Ante esto varios comentarios:
primero, nótese que la expresión “Asamblea Constituyente” es eliminada
de la comunicación oficial, y esto no por casualidad. La expresión
siempre fue considerada peligrosísima por la dirigencia política chilena
desde hace más de un siglo, y lo actuado por el Gobierno de Piñera y
sus compinches se inscribe en esa misma tradición. Segundo, que tampoco
es casual que se proponga una fórmula “mixta” en donde la “Asamblea
Constituyente” podría estar compuesta por partes iguales por
representantes del voto popular y por los personeros de la corrupta
partidocracia gobernante, causante de la crisis, con lo cual toda
tentativa de cambio profundo sería abortada de inmediato; tercero, que
para una tan elemental consulta ciudadana deba esperarse nada menos que
¡cinco meses!, haciendo posible que en el intertanto el oficialismo y
sus aliados puedan poner en práctica toda clase de tramoyas tendientes a
burlar la voluntad popular. Es en razón de lo anterior, así como del
hecho de que este arreglo pomposamente bautizado como “Acuerdo por la
Paz Social y la Nueva Constitución” haya sido plasmado de espaldas al
pueblo, que el mismo haya sido enfáticamente rechazado por la Unidad
Social, entidad que agrupa a más de 200 organizaciones de base que
estuvieron en las calles y plazas y cuya voz, previsiblemente, no fue
escuchada por el Gobierno y los partidos cómplices de su accionar. Es
preciso reconocer, no obstante, que hubo unos pocos partidos o líneas
dentro de las fuerzas de izquierda (el Partido Comunista, algunas
fracciones del Partido Socialista y del Frente Amplio) que se oponen a
ese arreglo y que, por eso mismo, gozan de un reconocimiento social que
las otras tiendas políticas no tienen. En el documento que fundamenta su
rechazo categórico a aquel engendro “gatopardista”, donde algo cambia
para que todo siga igual, la Unidad Social denuncia el “quórum elevado
que perpetúa el veto de las minorías; la discriminación de menores de 18
años, protagonistas notables de las luchas; no se contempla mecanismo
alguno de participación plurinacional y de paridad de género y, por
último, establece un mecanismo de representación y elección que es
funcional a los partidos políticos, que han sido responsables de la
actual crisis política y social”. Por ello no sorprende el llamado de
ese enorme conglomerado de movimientos sociales a proseguir la lucha con
huelgas y jornadas de protesta para hacer realidad las consignas que
movilizaron durante semanas a millones de chilenas y chilenos. Sin duda
que se ha abierto una ventana de oportunidad, que sería imprudente
despreciar. Es cierto que lo viejo no termina de morir, aunque su muerte
será inevitable más pronto que tarde. El tan afamado “modelo chileno”,
alabado por todo el pensamiento neoliberal y sus agentes (FMI, Banco
Mundial, los grandes medios de comunicación, una abrumadora mayoría de
la colonizada academia, etcétera) como la única vía correcta para salir
del desarrollo y la dictadura yace en ruinas y no habrá poder humano
capaz de resucitarlo. Resta por ver qué es lo que la creatividad, la
conciencia, la capacidad de organización y de lucha de las grandes
mayorías nacionales serán capaces de inventar para dejar definitivamente
atrás una oscura página de la historia chilena.
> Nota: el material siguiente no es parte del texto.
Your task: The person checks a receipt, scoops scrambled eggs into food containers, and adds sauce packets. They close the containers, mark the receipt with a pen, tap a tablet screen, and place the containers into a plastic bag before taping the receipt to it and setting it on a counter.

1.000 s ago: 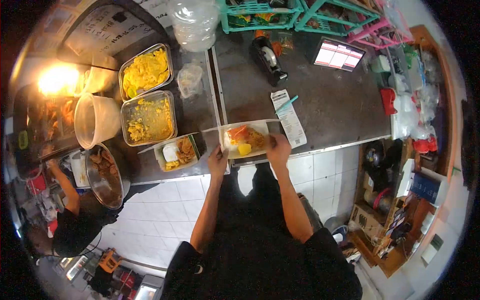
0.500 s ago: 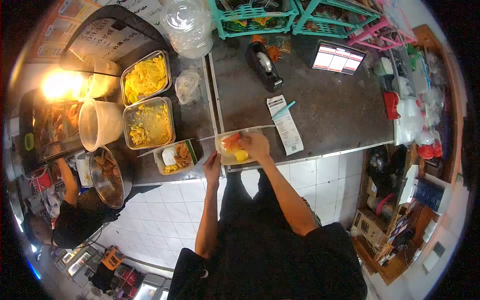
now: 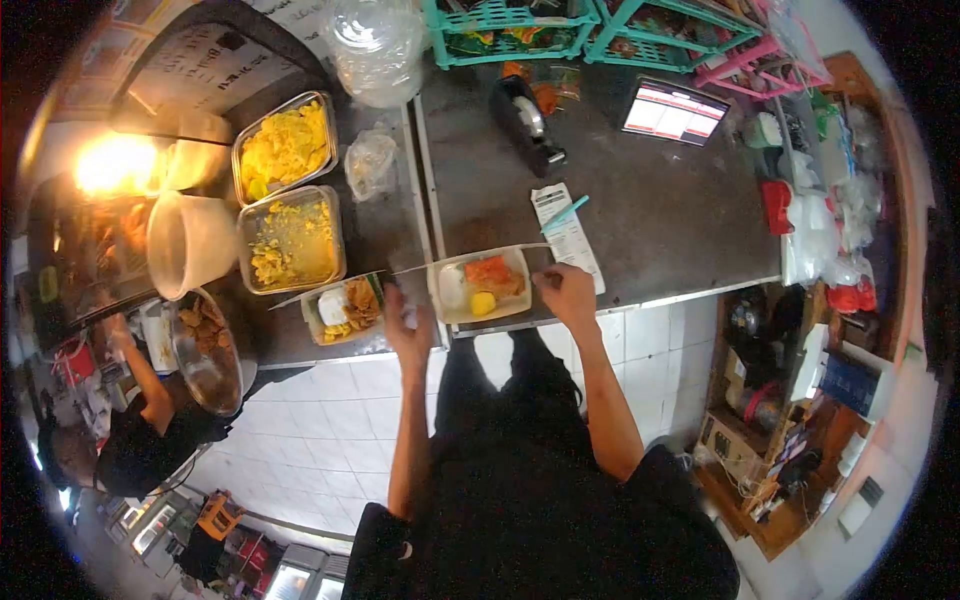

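Note:
A paper food box (image 3: 438,290) stands open at the counter's front edge, with an orange-red food (image 3: 492,272) and a yellow piece (image 3: 482,303) inside. My left hand (image 3: 408,328) is between this box and a second one, blurred, its fingers apart and nothing seen in it. Just off the first box's right side is my right hand (image 3: 569,297), its fingers loosely bent and nothing visible in them. The second food box (image 3: 318,325), left of my left hand, holds white rice, yellow bits and brown fried pieces.
A printed receipt (image 3: 568,235) with a teal strip lies behind my right hand. Behind are a tape dispenser (image 3: 527,125), a tablet (image 3: 675,110) and teal baskets (image 3: 515,45). Yellow food fills containers (image 3: 290,240) at left. Another person (image 3: 150,430) works beside a metal bowl (image 3: 215,355).
My right hand has drawn out of the first box to its right side, uncovering the food. My left hand has let go of the box's left edge and moved slightly left, opening.

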### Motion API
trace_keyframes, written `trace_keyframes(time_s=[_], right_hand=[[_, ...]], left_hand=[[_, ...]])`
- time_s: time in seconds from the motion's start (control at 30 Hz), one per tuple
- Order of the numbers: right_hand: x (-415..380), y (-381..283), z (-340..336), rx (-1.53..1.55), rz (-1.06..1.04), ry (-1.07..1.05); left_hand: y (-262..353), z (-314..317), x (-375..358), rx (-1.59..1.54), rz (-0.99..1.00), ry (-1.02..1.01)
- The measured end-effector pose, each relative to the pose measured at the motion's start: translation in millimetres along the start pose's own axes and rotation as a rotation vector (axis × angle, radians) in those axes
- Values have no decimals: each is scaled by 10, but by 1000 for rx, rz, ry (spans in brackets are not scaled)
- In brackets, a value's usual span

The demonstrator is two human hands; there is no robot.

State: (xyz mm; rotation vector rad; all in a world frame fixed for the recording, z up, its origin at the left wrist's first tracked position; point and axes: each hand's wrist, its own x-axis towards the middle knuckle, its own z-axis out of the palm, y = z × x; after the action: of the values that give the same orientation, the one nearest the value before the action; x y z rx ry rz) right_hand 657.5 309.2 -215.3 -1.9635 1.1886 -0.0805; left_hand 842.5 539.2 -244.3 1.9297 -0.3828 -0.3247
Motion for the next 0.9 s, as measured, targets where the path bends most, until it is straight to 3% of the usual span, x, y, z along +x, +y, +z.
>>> trace_keyframes(time_s=[0.07,0.1,0.13,0.17,0.2,0.23,0.27,0.3,0.4,0.47,0.53,0.6,0.67,0.7,0.8,0.9], right_hand=[[-157,-38,-376,26,162,112],[-149,73,-410,-56,12,212],[-166,51,-456,-65,26,210],[-82,-66,-487,-17,-110,284],[13,-155,-461,37,-246,357],[108,-203,-376,40,-237,360],[202,-245,-287,22,-400,375],[223,-248,-233,1,-558,390],[79,-40,-79,21,-484,268],[-90,314,284,24,-500,327],[-229,387,560,227,-321,386],[-265,428,641,258,-280,351],[-297,241,508,309,-186,319],[-292,232,422,296,-177,277],[-295,180,407,351,-174,252],[-275,290,626,305,-149,272]], left_hand=[[445,-68,193,268,175,-8],[456,-34,296,252,169,-12],[436,-42,370,373,303,-27],[446,-31,449,493,447,-36],[468,-43,495,492,449,-41],[515,-61,532,465,365,-103],[552,-57,556,437,282,-169],[580,-34,563,436,396,-125],[405,-95,351,445,285,-171],[-53,-34,173,433,329,-204],[-225,103,-43,52,108,-77],[-284,212,-83,-32,87,-36],[-268,188,-59,-257,-81,12],[-184,145,-57,-321,-93,-53],[-125,187,-41,-98,-66,-78],[-306,268,-81,-159,-68,-90]])
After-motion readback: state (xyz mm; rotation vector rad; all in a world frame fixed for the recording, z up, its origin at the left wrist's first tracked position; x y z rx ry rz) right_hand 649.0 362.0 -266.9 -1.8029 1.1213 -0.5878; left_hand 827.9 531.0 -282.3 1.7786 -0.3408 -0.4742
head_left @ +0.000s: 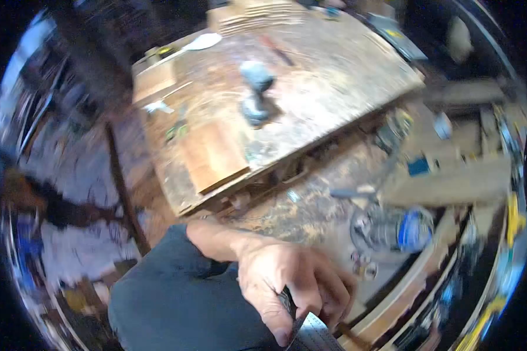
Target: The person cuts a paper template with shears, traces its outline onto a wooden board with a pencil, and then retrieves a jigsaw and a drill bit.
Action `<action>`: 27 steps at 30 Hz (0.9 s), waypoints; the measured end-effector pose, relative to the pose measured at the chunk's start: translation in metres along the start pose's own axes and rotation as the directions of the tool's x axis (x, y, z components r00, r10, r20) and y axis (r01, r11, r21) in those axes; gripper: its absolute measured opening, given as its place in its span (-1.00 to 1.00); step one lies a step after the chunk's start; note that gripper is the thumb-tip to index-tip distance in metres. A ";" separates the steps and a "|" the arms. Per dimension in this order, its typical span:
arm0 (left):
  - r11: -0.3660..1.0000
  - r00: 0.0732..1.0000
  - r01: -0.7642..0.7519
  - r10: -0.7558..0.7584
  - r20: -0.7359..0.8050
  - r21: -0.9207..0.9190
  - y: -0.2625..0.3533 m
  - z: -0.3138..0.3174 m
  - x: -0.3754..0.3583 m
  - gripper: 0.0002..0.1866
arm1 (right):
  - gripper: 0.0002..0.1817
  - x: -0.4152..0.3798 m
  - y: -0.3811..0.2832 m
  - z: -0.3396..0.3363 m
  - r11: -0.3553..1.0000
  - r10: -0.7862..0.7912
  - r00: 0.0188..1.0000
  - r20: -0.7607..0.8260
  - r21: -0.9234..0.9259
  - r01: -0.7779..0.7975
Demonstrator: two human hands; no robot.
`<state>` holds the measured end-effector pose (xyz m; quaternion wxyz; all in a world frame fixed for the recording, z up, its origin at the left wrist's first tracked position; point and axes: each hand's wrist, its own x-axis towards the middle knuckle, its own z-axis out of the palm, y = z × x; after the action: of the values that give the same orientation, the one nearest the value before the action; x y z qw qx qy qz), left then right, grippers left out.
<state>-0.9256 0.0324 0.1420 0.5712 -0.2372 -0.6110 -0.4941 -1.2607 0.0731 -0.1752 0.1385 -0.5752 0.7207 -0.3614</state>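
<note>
My left hand [298, 278] reaches in from the left at the bottom of the head view, back upward and fingers curled. It is closed on a steel ruler [311, 333], a silvery strip with fine graduation marks, whose lower part runs out of the picture. A small dark piece [286, 299] shows between thumb and fingers; I cannot make out what it is. Dark grey cloth [164, 292] lies beside the forearm. My right hand is out of view.
Beyond the hand stands a worn workbench [334, 76], bearing a blue-grey power tool [255, 93], a wooden board [214, 155] and stacked wood strips [257, 14]. A clear container with a blue band [414, 229] and a plank [451, 184] are at right. Much is motion-blurred.
</note>
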 end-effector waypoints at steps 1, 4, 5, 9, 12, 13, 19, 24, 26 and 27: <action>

[1] “El enigma Chileno”, en El País (Madrid) 3 de Noviembre de 2019.
[2] https://www.lagaceta.com.ar/nota/825316/actualidad/chile-muertos-ya-son-23.html
El diario chileno La Nación informa asimismo que Departamento de
Ingeniería Civil Mecánica de la Universidad de Chile determinó que el
material de los perdigones de Carabineros se compone solo de 20% de
caucho y que el resto son minerales o metales de alta dureza, lo que
explica la proliferación de lesiones oculares.
[3] Pablo Ortúzar, “¡Quieren todo gratis!” (Diario Financiero), 8 de Noviembre de 2019.